EXERCISE REQUIREMENTS ->
Your copy of the data should leave out the images and match everything else exactly.

GIVEN MATERIAL ->
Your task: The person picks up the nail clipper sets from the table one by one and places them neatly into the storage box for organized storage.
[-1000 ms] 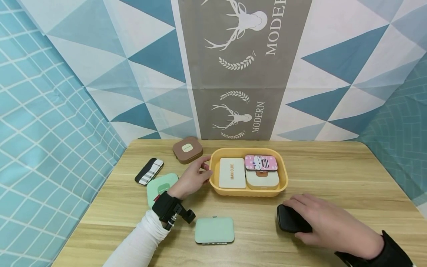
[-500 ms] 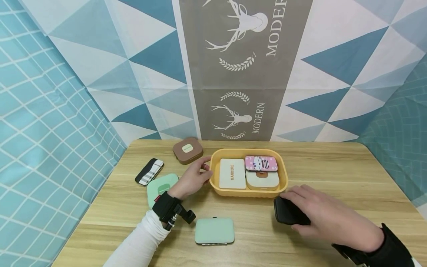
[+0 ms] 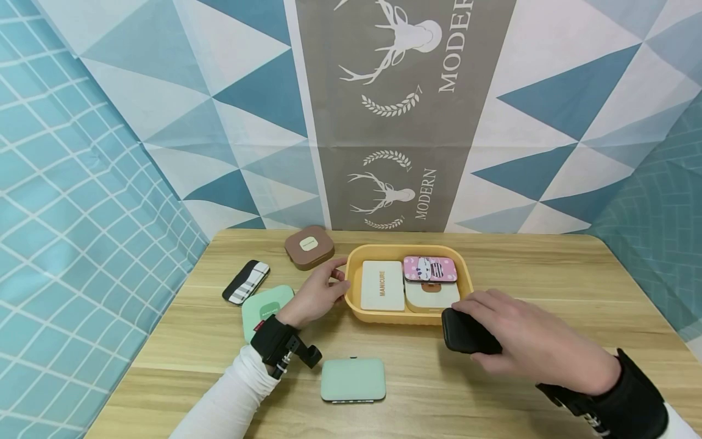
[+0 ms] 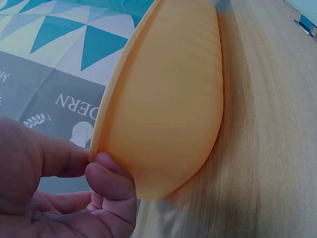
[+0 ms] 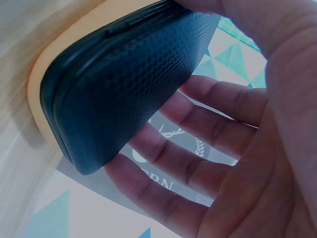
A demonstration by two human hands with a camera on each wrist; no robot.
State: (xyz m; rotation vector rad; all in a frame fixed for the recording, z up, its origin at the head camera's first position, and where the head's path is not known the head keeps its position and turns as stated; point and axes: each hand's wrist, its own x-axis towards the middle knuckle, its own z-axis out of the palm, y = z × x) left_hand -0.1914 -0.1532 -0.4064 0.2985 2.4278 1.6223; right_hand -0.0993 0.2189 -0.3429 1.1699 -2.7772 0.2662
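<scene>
My left hand (image 3: 318,294) pinches the left end of a yellow plastic basket (image 3: 373,316); in the left wrist view thumb and finger grip its rim (image 4: 106,106). Inside lie a white case marked MANICURE (image 3: 382,285), a cream case (image 3: 433,300) with a brown spot, and a pink cartoon tin (image 3: 429,269) on top of that one. My right hand (image 3: 518,338) holds a black case (image 3: 468,332) by its edges, raised near the basket's front right corner. The right wrist view shows the black case's (image 5: 119,84) dimpled surface, fingertips along one edge and the thumb at the other.
A brown case (image 3: 309,247), a black-and-white plaid case (image 3: 246,282) and a mint green case (image 3: 267,308) lie left of the basket, the last partly behind the left wrist. A pale green case (image 3: 353,379) lies in front. Patterned cloth hangs behind the wooden table (image 3: 548,274).
My right hand has moved up and left with the black case, from the table's right side to the basket's front right corner. The left hand stays on the basket.
</scene>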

ANSWER SECTION ->
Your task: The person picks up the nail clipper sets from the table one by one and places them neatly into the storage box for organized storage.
[-1000 ms] 
[-500 ms] 
[+0 ms] 
[+0 ms] 
[+0 ms] 
A demonstration by two human hands with a camera on each wrist; no robot.
State: (xyz m; rotation vector rad; all in a frame fixed for the recording, z up, its origin at the head camera's first position, and where the head's path is not known the head keeps its position and turns as stated; point and axes: each hand's wrist, its own x-axis towards the middle knuckle, its own z-axis out of the palm, y = z × x) left_hand -0.1914 -0.1532 -0.4064 0.2985 2.4278 1.6223; right_hand -0.0993 0.2189 -0.3429 1.1699 -2.7772 0.2662
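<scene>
My left hand (image 3: 318,294) pinches the left end of a yellow plastic basket (image 3: 373,316); in the left wrist view thumb and finger grip its rim (image 4: 106,106). Inside lie a white case marked MANICURE (image 3: 382,285), a cream case (image 3: 433,300) with a brown spot, and a pink cartoon tin (image 3: 429,269) on top of that one. My right hand (image 3: 518,338) holds a black case (image 3: 468,332) by its edges, raised near the basket's front right corner. The right wrist view shows the black case's (image 5: 119,84) dimpled surface, fingertips along one edge and the thumb at the other.
A brown case (image 3: 309,247), a black-and-white plaid case (image 3: 246,282) and a mint green case (image 3: 267,308) lie left of the basket, the last partly behind the left wrist. A pale green case (image 3: 353,379) lies in front. Patterned cloth hangs behind the wooden table (image 3: 548,274).
My right hand has moved up and left with the black case, from the table's right side to the basket's front right corner. The left hand stays on the basket.
</scene>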

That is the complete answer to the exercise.